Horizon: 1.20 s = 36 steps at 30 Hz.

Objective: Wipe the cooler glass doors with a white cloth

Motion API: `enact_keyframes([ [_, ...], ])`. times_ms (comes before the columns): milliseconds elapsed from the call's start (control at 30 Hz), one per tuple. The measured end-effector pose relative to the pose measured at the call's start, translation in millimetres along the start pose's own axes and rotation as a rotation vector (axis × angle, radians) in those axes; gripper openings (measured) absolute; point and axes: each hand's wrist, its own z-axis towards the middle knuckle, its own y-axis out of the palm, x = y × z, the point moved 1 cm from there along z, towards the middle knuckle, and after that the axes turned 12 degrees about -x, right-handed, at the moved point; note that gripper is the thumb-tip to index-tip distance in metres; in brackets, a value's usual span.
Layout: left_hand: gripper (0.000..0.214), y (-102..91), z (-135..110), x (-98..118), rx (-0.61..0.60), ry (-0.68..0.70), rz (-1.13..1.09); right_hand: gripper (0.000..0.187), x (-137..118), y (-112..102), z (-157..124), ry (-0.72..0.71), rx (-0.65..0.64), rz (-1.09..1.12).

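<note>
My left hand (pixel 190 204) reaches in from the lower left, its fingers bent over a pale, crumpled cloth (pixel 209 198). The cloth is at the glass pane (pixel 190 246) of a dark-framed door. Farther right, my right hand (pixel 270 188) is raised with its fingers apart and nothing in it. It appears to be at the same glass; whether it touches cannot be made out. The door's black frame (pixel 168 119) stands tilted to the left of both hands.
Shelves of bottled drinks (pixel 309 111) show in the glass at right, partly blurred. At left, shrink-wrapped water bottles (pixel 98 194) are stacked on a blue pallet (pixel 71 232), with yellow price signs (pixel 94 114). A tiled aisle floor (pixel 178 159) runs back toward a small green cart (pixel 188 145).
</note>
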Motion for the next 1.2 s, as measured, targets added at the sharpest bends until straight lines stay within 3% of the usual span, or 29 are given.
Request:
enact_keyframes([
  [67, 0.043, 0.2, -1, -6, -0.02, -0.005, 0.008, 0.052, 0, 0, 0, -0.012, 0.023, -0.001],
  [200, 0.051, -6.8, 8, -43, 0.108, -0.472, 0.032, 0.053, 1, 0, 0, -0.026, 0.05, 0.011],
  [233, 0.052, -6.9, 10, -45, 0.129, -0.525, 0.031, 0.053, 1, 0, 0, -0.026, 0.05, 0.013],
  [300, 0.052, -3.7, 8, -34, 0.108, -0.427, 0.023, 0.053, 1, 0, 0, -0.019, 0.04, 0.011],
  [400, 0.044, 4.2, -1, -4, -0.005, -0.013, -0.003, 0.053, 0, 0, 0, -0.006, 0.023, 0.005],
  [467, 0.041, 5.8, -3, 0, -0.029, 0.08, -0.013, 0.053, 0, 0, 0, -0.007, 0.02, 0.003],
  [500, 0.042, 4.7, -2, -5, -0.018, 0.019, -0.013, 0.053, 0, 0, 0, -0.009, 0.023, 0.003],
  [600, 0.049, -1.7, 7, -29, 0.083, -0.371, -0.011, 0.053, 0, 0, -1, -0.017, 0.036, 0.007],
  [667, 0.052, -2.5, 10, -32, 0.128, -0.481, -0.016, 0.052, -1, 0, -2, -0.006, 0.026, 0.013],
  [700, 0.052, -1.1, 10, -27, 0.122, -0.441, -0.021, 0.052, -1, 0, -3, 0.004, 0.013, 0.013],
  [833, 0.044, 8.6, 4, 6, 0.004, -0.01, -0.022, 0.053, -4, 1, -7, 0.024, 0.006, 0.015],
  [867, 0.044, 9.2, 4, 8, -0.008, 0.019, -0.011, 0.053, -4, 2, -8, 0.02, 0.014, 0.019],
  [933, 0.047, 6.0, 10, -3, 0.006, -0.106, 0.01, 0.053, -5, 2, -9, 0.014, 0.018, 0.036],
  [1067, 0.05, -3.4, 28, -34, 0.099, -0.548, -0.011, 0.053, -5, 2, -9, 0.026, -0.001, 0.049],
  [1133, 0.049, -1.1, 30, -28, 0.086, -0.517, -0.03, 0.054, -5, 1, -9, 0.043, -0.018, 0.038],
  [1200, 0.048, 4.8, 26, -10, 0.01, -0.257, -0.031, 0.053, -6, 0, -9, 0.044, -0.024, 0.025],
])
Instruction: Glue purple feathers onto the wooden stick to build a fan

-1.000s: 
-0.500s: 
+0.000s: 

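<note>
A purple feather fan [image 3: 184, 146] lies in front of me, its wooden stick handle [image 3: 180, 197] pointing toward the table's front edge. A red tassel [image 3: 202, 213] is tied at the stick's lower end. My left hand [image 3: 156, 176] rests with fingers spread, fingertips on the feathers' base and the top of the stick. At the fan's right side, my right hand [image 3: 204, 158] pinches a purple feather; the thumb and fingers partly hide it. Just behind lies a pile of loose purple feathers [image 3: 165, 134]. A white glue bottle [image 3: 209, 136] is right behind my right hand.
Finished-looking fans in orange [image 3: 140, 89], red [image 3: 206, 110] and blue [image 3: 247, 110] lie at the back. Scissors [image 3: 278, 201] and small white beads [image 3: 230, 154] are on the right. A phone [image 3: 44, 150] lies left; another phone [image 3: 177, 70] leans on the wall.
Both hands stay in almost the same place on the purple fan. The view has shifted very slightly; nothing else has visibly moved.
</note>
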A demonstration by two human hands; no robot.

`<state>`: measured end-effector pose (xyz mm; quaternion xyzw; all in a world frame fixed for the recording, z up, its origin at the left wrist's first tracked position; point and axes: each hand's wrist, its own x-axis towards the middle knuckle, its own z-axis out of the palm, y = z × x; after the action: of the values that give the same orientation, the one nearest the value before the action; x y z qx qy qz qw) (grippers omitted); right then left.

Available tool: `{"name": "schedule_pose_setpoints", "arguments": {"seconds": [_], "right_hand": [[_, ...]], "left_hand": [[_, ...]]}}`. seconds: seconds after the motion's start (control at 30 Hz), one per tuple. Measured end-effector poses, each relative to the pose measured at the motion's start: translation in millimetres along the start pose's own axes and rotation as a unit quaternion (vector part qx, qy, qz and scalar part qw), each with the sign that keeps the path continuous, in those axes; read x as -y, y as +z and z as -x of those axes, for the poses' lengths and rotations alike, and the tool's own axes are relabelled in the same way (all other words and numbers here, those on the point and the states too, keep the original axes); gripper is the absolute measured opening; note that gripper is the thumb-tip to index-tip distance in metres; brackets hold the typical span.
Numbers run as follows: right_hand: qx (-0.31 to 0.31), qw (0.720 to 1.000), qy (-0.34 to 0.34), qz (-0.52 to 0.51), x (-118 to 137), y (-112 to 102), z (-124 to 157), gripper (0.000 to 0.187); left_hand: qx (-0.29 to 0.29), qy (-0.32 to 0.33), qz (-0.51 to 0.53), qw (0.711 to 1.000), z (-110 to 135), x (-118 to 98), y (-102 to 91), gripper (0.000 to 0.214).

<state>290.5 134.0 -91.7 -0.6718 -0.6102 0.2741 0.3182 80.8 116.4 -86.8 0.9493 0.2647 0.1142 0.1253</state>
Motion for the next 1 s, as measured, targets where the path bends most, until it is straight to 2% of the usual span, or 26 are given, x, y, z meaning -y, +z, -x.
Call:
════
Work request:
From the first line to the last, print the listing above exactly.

Response:
Horizon: 1.20 s = 36 steps at 30 Hz.

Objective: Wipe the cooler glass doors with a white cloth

Motion API: `enact_keyframes([ [_, ...], ])`. times_ms (comes before the columns): milliseconds elapsed from the call's start (control at 30 Hz), one per tuple. The measured end-effector pose relative to the pose measured at the call's start, translation in millimetres along the start pose's own axes and rotation as a rotation vector (axis × angle, radians) in those axes; gripper openings (measured) absolute; point and axes: each hand's wrist, its own z-axis towards the middle knuckle, its own y-axis out of the palm, x = y × z, the point moved 1 cm from there along z, towards the middle knuckle, and after that the axes turned 12 degrees about -x, right-handed, at the moved point; note that gripper is the thumb-tip to index-tip distance in metres; in brackets, a value's usual span.
Layout: left_hand: gripper (0.000..0.214), y (-102..91), z (-135..110), x (-98..118), rx (-0.61..0.60), ry (-0.68..0.70), rz (-1.13..1.09); right_hand: gripper (0.000..0.187), x (-137..118), y (-112..102), z (-157..124), ry (-0.72..0.71), rx (-0.65..0.64), rz (-1.09..1.12).

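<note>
My left hand (pixel 190 204) reaches in from the lower left, its fingers bent over a pale, crumpled cloth (pixel 209 198). The cloth is at the glass pane (pixel 190 246) of a dark-framed door. Farther right, my right hand (pixel 270 188) is raised with its fingers apart and nothing in it. It appears to be at the same glass; whether it touches cannot be made out. The door's black frame (pixel 168 119) stands tilted to the left of both hands.
Shelves of bottled drinks (pixel 309 111) show in the glass at right, partly blurred. At left, shrink-wrapped water bottles (pixel 98 194) are stacked on a blue pallet (pixel 71 232), with yellow price signs (pixel 94 114). A tiled aisle floor (pixel 178 159) runs back toward a small green cart (pixel 188 145).
</note>
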Motion for the next 1.2 s, as measured, targets added at the sharpest bends until straight lines stay within 3% of the usual span, or 29 are given.
Request:
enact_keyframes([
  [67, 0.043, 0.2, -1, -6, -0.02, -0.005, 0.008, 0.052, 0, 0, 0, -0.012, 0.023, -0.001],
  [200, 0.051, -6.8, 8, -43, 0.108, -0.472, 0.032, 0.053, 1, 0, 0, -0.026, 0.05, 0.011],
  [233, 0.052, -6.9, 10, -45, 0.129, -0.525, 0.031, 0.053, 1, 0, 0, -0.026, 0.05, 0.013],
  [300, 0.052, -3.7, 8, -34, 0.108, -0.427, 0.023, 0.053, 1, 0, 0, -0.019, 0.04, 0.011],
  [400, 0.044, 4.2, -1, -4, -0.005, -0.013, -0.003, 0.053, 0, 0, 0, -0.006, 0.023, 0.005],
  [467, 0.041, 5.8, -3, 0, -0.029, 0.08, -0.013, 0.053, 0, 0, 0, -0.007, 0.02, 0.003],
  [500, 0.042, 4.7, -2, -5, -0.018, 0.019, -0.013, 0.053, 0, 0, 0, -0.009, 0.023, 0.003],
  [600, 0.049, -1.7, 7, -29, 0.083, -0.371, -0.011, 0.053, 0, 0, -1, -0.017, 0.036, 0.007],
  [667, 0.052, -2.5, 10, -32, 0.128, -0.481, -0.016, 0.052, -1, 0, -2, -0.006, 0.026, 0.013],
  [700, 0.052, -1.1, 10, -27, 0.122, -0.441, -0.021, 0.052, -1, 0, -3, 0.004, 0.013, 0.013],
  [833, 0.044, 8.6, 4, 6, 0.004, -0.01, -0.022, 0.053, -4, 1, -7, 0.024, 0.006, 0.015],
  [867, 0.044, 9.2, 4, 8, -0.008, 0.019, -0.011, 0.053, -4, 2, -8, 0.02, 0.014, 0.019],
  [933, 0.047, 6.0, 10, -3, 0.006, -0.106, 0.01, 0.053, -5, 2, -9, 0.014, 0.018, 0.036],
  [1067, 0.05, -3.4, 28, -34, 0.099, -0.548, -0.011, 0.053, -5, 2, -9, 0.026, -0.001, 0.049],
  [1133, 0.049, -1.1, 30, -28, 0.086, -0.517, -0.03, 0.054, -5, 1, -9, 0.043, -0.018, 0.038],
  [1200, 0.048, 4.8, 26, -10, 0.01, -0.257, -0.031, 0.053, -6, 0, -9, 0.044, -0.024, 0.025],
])
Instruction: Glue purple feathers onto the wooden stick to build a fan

-1.000s: 
-0.500s: 
+0.000s: 

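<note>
A purple feather fan [image 3: 184, 146] lies in front of me, its wooden stick handle [image 3: 180, 197] pointing toward the table's front edge. A red tassel [image 3: 202, 213] is tied at the stick's lower end. My left hand [image 3: 156, 176] rests with fingers spread, fingertips on the feathers' base and the top of the stick. At the fan's right side, my right hand [image 3: 204, 158] pinches a purple feather; the thumb and fingers partly hide it. Just behind lies a pile of loose purple feathers [image 3: 165, 134]. A white glue bottle [image 3: 209, 136] is right behind my right hand.
Finished-looking fans in orange [image 3: 140, 89], red [image 3: 206, 110] and blue [image 3: 247, 110] lie at the back. Scissors [image 3: 278, 201] and small white beads [image 3: 230, 154] are on the right. A phone [image 3: 44, 150] lies left; another phone [image 3: 177, 70] leans on the wall.
Both hands stay in almost the same place on the purple fan. The view has shifted very slightly; nothing else has visibly moved.
</note>
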A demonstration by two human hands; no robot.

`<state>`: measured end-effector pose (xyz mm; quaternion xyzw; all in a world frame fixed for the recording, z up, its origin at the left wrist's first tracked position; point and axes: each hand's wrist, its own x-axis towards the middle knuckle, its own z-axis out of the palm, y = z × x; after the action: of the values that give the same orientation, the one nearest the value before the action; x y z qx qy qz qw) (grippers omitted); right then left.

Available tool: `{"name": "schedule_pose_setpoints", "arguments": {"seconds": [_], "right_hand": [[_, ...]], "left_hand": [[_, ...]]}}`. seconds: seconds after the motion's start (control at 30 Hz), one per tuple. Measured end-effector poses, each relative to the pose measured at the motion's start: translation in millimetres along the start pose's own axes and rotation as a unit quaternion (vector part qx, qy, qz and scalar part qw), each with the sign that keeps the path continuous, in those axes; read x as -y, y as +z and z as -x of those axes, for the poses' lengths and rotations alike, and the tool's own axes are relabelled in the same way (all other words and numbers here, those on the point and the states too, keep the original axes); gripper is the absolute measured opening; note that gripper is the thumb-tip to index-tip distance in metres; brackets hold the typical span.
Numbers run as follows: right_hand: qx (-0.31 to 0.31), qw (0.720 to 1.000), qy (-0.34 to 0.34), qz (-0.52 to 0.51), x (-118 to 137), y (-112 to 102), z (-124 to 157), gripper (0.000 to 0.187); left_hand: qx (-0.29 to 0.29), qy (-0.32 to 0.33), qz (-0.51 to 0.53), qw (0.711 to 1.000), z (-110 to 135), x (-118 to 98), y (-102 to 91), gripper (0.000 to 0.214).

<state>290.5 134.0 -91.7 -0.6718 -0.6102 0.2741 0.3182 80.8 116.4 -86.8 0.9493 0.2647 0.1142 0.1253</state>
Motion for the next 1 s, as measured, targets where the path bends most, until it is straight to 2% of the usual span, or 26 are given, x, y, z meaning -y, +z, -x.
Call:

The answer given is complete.